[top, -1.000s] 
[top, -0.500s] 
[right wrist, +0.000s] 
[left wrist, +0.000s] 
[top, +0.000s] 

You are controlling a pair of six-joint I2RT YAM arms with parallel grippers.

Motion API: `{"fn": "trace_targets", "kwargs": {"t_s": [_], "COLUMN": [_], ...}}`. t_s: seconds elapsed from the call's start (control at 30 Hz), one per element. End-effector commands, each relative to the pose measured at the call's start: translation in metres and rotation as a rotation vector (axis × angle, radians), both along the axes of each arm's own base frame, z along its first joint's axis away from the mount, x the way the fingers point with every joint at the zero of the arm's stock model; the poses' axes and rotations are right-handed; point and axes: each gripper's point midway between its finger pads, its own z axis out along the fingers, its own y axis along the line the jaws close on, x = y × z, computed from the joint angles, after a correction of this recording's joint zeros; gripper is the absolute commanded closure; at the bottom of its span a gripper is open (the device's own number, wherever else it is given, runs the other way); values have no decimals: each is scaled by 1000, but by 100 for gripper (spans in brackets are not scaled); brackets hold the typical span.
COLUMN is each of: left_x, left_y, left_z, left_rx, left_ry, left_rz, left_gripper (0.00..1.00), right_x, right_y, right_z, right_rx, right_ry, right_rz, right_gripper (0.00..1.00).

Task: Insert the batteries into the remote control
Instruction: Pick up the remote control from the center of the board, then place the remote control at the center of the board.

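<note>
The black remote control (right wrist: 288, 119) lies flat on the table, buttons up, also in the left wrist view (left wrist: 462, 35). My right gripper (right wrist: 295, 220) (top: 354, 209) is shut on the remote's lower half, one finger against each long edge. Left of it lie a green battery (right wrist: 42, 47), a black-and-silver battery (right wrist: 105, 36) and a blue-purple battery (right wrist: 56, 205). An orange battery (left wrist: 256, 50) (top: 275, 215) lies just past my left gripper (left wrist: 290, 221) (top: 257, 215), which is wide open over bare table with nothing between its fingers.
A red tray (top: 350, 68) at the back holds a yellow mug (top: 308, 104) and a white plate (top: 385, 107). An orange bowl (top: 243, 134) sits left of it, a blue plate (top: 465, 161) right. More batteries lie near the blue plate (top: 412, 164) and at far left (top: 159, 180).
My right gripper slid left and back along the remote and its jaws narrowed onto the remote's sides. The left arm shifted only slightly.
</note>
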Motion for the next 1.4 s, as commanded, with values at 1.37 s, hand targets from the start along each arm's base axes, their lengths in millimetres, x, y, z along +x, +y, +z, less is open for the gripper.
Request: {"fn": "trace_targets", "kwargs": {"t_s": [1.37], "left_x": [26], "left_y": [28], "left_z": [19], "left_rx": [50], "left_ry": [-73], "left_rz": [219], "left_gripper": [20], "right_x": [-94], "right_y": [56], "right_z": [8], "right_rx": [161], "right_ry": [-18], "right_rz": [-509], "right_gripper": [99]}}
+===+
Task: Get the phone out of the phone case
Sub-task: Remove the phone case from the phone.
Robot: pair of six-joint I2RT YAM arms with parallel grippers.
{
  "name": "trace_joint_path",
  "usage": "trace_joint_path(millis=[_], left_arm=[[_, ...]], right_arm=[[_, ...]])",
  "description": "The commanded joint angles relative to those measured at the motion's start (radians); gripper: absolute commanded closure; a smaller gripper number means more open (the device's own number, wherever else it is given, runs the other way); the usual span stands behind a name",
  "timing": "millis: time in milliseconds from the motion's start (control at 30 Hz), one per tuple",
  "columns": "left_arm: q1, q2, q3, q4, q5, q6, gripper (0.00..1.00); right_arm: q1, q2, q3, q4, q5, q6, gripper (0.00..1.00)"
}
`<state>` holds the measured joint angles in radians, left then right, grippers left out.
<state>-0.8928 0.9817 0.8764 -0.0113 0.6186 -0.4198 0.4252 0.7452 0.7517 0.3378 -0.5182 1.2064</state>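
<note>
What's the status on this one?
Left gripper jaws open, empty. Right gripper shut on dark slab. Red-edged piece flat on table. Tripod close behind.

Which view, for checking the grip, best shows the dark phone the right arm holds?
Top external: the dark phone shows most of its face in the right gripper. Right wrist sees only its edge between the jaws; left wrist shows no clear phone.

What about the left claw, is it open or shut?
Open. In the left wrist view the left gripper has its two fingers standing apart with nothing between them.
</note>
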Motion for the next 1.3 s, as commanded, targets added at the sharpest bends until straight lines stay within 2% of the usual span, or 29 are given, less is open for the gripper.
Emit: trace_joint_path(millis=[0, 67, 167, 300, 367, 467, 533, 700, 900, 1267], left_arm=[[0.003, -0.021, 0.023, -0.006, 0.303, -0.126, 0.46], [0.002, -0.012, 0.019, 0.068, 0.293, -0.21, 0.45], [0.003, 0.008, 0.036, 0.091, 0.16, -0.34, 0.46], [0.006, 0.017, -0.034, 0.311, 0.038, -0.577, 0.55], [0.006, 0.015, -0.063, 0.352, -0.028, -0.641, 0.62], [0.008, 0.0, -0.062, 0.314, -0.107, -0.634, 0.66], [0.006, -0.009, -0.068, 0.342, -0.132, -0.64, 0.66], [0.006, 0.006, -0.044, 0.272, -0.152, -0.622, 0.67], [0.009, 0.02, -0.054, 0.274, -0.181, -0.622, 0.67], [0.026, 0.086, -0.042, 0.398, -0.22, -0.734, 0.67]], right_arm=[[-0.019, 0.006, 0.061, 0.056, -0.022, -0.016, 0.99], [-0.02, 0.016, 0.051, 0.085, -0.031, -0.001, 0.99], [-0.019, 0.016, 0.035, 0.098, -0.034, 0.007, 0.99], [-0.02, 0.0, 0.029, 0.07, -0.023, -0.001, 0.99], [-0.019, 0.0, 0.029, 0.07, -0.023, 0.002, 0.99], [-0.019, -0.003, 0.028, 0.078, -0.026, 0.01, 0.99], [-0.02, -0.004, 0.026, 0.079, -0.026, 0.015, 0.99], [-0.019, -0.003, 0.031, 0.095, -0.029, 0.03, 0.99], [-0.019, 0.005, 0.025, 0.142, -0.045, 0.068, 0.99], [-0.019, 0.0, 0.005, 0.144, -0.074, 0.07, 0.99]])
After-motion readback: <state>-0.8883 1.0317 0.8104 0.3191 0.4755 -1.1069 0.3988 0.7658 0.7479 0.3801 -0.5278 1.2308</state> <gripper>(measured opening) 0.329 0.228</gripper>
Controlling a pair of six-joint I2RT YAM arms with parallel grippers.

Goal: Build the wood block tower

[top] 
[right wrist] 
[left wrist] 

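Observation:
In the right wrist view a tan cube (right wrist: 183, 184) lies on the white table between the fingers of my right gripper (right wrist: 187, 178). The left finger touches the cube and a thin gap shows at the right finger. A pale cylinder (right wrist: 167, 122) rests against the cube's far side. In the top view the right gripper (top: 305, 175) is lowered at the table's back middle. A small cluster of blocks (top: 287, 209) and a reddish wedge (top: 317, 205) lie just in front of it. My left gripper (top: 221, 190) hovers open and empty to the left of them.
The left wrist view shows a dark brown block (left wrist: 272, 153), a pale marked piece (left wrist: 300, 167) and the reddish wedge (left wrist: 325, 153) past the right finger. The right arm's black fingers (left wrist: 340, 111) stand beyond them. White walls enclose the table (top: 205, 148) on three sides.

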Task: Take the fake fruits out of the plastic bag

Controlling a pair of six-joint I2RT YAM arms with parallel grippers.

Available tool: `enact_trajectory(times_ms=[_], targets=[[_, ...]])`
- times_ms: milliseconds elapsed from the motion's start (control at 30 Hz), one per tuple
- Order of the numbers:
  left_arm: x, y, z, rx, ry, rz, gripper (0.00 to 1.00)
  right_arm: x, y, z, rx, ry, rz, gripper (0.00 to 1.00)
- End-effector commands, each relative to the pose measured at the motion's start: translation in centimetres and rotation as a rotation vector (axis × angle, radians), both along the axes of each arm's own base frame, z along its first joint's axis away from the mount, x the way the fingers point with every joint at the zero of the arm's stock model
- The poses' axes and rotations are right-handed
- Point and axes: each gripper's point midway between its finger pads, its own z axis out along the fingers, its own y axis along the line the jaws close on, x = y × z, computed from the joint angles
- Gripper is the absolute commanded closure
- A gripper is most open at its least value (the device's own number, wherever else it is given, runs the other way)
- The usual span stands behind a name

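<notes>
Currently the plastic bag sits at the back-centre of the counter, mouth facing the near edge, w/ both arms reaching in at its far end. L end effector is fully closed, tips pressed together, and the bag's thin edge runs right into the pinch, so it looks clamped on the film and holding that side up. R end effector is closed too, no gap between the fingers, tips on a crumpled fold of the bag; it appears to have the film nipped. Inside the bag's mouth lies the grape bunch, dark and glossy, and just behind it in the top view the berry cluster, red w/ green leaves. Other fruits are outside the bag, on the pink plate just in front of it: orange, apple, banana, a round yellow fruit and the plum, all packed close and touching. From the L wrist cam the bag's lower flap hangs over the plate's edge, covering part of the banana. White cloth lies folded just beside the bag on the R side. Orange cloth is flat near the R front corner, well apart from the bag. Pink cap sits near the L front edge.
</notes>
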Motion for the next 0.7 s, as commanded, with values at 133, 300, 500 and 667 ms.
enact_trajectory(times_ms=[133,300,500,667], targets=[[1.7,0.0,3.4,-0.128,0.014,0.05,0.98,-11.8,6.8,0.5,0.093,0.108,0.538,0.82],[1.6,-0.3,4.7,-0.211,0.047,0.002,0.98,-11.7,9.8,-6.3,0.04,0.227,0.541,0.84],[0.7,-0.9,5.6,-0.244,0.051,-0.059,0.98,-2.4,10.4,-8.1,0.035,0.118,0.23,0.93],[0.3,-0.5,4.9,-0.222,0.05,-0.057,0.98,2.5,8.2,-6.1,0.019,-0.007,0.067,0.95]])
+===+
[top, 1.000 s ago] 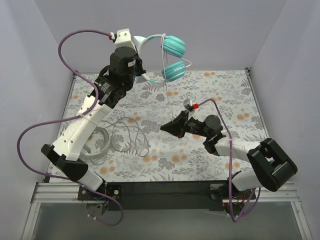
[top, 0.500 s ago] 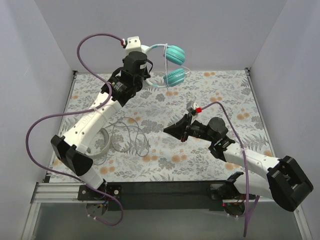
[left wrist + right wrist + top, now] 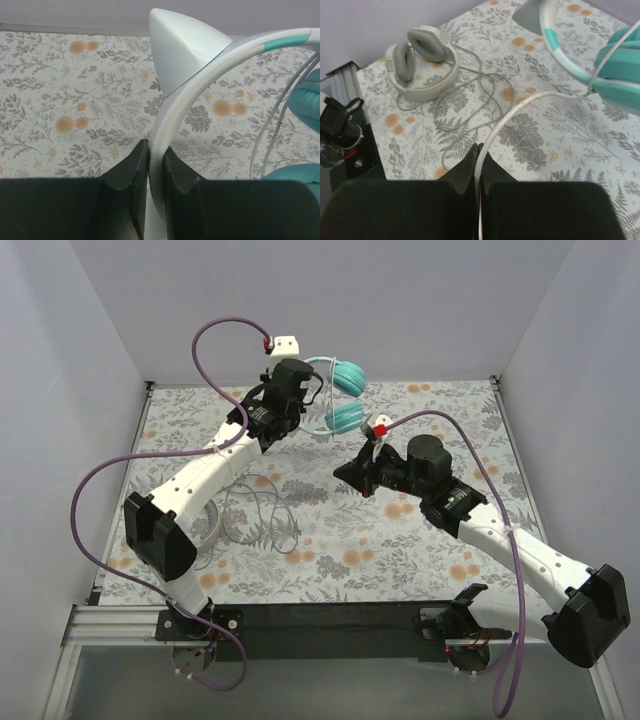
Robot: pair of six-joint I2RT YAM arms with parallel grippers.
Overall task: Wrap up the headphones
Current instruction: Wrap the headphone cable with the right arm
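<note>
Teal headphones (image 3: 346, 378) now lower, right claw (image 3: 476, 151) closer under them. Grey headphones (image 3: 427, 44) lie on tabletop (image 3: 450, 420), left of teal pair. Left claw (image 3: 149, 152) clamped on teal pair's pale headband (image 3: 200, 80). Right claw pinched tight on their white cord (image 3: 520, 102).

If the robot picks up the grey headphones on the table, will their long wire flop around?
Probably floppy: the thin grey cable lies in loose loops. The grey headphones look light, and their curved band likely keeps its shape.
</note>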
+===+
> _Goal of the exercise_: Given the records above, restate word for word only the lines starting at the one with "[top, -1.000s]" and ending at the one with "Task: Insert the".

> _Answer_:
[top, -1.000s] 
[top, -0.500s] 
[right wrist, +0.000s] 
[left wrist, +0.000s] 
[top, +0.000s] 

You are controlling a pair of six-joint I2RT YAM arms with parallel grippers.

Motion API: `{"fn": "trace_targets", "kwargs": {"t_s": [_], "COLUMN": [_], ...}}`. t_s: seconds elapsed from the call's start (control at 30 Hz), one per element. End-effector commands, each relative to the pose measured at the call's start: translation in metres and rotation as a rotation vector (axis × angle, radians), both along the axes of each arm's own base frame, z along its first joint's axis away from the mount, x the way the fingers point with every joint at the zero of the arm's stock model; the poses' axes and rotations are right-handed; point and axes: each gripper's point midway between its finger pads, its own z axis out along the fingers, its own y axis along the line the jaws close on, x = y × z, computed from the joint angles, after a correction of this recording's joint zeros; gripper is the absolute commanded closure; at the bottom of its span a gripper is open (the device's own number, wherever else it is given, runs the other way); values have no decimals: each is scaled by 1000, but by 100 for gripper (spans in brackets are not scaled); brackets hold the typical span.
COLUMN is each of: left_x, left_y, left_z, left_rx, left_ry, left_rz, left_gripper (0.00..1.00), right_x, right_y, right_z, right_rx, right_ry, right_rz, right_gripper (0.00..1.00).

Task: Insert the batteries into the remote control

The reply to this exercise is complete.